Scènes

Moutin Factory Quintet

Festival Estival de Trélazé, 25 août


Photo Ch. Charpenel

Les frères Moutin, ensemble ou séparément, impressionnent n’importe quel spectateur par leur engagement physique.

Dès l’entame du deuxième morceau, Louis se lance par exemple dans un solo de batterie massif, de ceux qui concluent plutôt les concerts. Grimaçant, la mèche folle, il mouille aussitôt sa chemise tandis qu’à ses côtés, François, accroché à son manche et affichant des expressions similaires (géméllité oblige), tire les cordes, les fouette d’une main, les écrase de l’autre. Constamment en mouvement, les bras immenses, simiesque dans la pose, il se courbe comme pour passer devant sa contrebasse et la contempler. Derrière l’énergie, la subtilité et la maîtrise sont, évidemment, perceptibles, mais le simple spectacle d’une des paires rythmiques les plus célèbres de l’Hexagone se suffirait à soi-même tant cet enthousiasme est communicatif.

François Moutin, photo Christophe Charpenel

Le message : “si on jouait à jouer ?”

Le Moutin Factory Quintet réunit à leur initiative le piano cérébral de Jean-Michel Pilc (en remplacement de Thomas Enhco, plus sagement lyrique), les saxophones (alto et sopranino) de Christophe Monniot et la guitare évanescente et métallique de Manu Codjia. À eux cinq, ils ont, sur presque deux heures, emporté l’adhésion d’un public pas forcément préparé à une telle bacchanale sonore.

Il faut arriver au moment de leur duo-jumeau (selon leurs propres termes), un hommage ludique à Ornette Colerman (“Ramblin’”), pour comprendre que ce qui intéresse réellement les frères Moutin dans le jeu musical c’est… justement le jeu - l’échange, la fraternité, la convivialité que cette activité induit et provoque. Le reste du concert en est la démonstration. Même si leurs compositions simples et efficaces sont loin d’être futiles (les climats sont travaillés et la dramaturgie du spectacle respectée), ils se jettent à corps perdu dans l’action sans cesser d’échanger des regards entendus. Leurs compères les suivent de près et ne s’en laissent pas conter.
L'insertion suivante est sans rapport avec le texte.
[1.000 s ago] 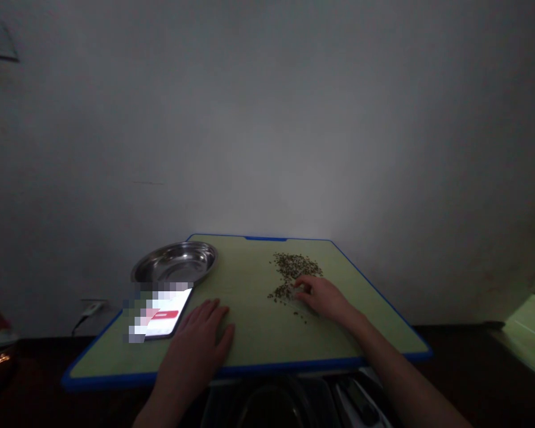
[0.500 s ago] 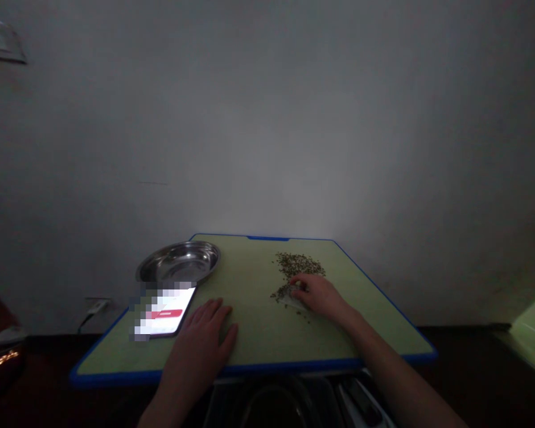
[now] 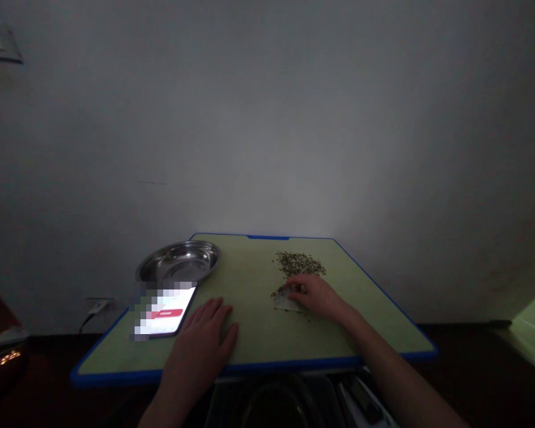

Louis Moutin, photo Christophe Charpenel

Chacun a d’ailleurs droit à un moment de bravoure : Codjia résout le paradoxe d’un solo à la fois bruitiste et mélodieux, Pilc nous émeut lors d’une ballade subtilement fuguée, Monniot s’envole dans des pépiements capiteux et euphorisants. Si cette grande virtuosité a pu en dérouter quelques-uns, elle se met néanmoins au service d’un lâcher-prise contrôlé qui enivre joyeusement l’auditeur. Par certains côtés, cette approche rappelle d’ailleurs le quartet actuel de Wayne Shorter par sa manière de danser autour d’un thème, de l’effilocher, de le déliter ; ici les musiciens le font virevolter dans une tension progressive, puis ils le libèrent soudain par à-coups intenses et lumineux. Un exercice d’acrobatie pour une musique physique et généreuse.